Adani e la difficoltà del Milan a tirare in porta con 5 punte
Adani fissa l'attenzione della sua riflessione sulla capacità di Conte di pescare dal mazzo il jolly che cambia la mano. "Pur non avendo praticamente più attaccanti disponibili, riesce comunque a trovare soluzioni e a crescere nella partita. Non aveva una punta titolare, non aveva la riserva, non aveva neanche la riserva della riserva. Alla fine è arrivato addirittura a giocare senza punte, ma a dieci minuti dalla fine ha segnato il gol vittoria utilizzando i subentrati. Allegri ha cinque attaccanti e li utilizza tutti a turno, ma il portiere avversario non deve mai fare una parata".
Equilibrio rotto nella ripresa, la differenza l'ha fatta la mentalità. L'ex difensore, oggi opinionista Rai e commentatore della Nazionale, arriva a questo concetto prendendo per mano gli utenti che seguono la diretta e, con gli interventi molto schietti di Cassano, smonta il Milan disegnato da Allegri. "Il primo tempo è stato molto brutto, una partita con ritmi bassissimi e abbastanza in equilibrio. Una gara davvero povera dal punto di vista del gioco. Molti mi hanno scritto durante la partita e io rispondevo ironicamente: Siamo tornati in Italia… Nel secondo tempo però si è vista la differenza tra le due squadre, e una ha meritato nettamente più dell'altra".

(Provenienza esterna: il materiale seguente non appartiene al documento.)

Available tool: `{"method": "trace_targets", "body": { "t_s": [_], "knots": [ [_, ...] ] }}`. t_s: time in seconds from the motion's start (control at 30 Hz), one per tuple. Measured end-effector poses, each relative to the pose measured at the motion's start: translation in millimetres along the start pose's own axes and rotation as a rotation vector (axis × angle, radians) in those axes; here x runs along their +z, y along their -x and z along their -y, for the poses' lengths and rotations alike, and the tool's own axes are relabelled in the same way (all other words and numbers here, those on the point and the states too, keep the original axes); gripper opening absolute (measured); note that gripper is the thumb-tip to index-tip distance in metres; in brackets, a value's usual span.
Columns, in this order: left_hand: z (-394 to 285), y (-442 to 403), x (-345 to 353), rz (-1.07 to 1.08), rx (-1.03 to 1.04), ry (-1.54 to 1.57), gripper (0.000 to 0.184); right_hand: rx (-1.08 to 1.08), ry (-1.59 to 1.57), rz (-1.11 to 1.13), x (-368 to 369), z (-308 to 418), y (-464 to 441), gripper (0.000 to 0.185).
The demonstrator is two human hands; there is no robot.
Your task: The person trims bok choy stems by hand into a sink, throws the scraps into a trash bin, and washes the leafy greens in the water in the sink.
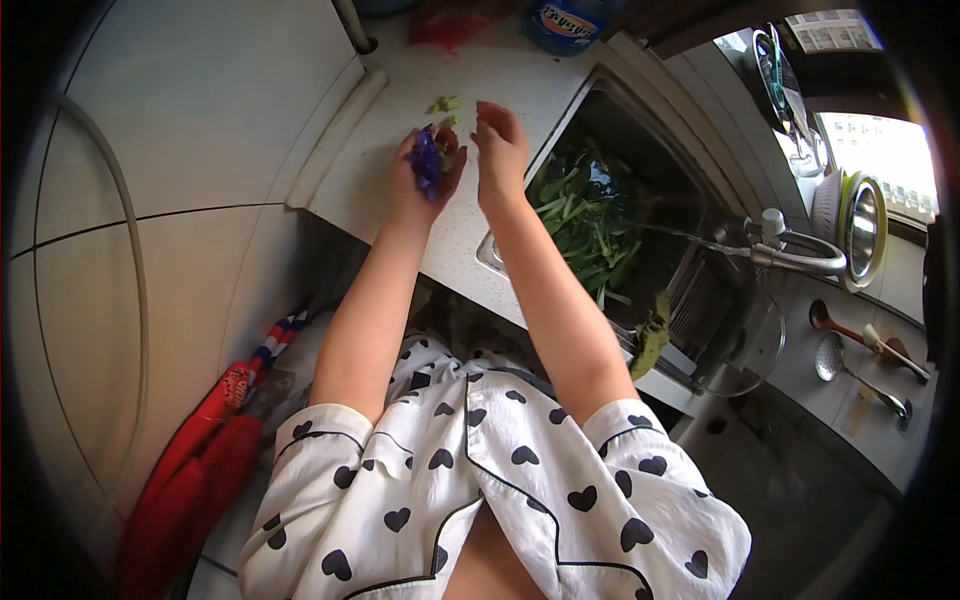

Füllkrug e Nkunku poi Jimenez, Pulisic e Leão. Nessuno di loro è bastato per metterla dentro o creare sei pericoli. "E allora la domanda è: come lavorano nella fase offensiva al Milan Non parlo di tirare in porta ma creare un'occasione sensata per arrivare al tiro. Poi guardiamo il Napoli: batte l'Inter mettendo David Neres. Si fa male Lukaku e Conte inventa un’altra soluzione. Non ha più nessuno e mette titolare un ragazzo che probabilmente sarebbe stato ultimo o penultimo in classifica con il Verona (Giovane, ndr), e con lui vince la partita. Toglie quel ragazzo, gioca senza punte, mette Elmas, recupera Anguissa, non ha difensori e gioca con tre mancini. E allora la domanda è semplice: chi è davvero bravo? Perché questo allenatore è ancora lì, secondo in classifica, con la Champions e con gli infortuni".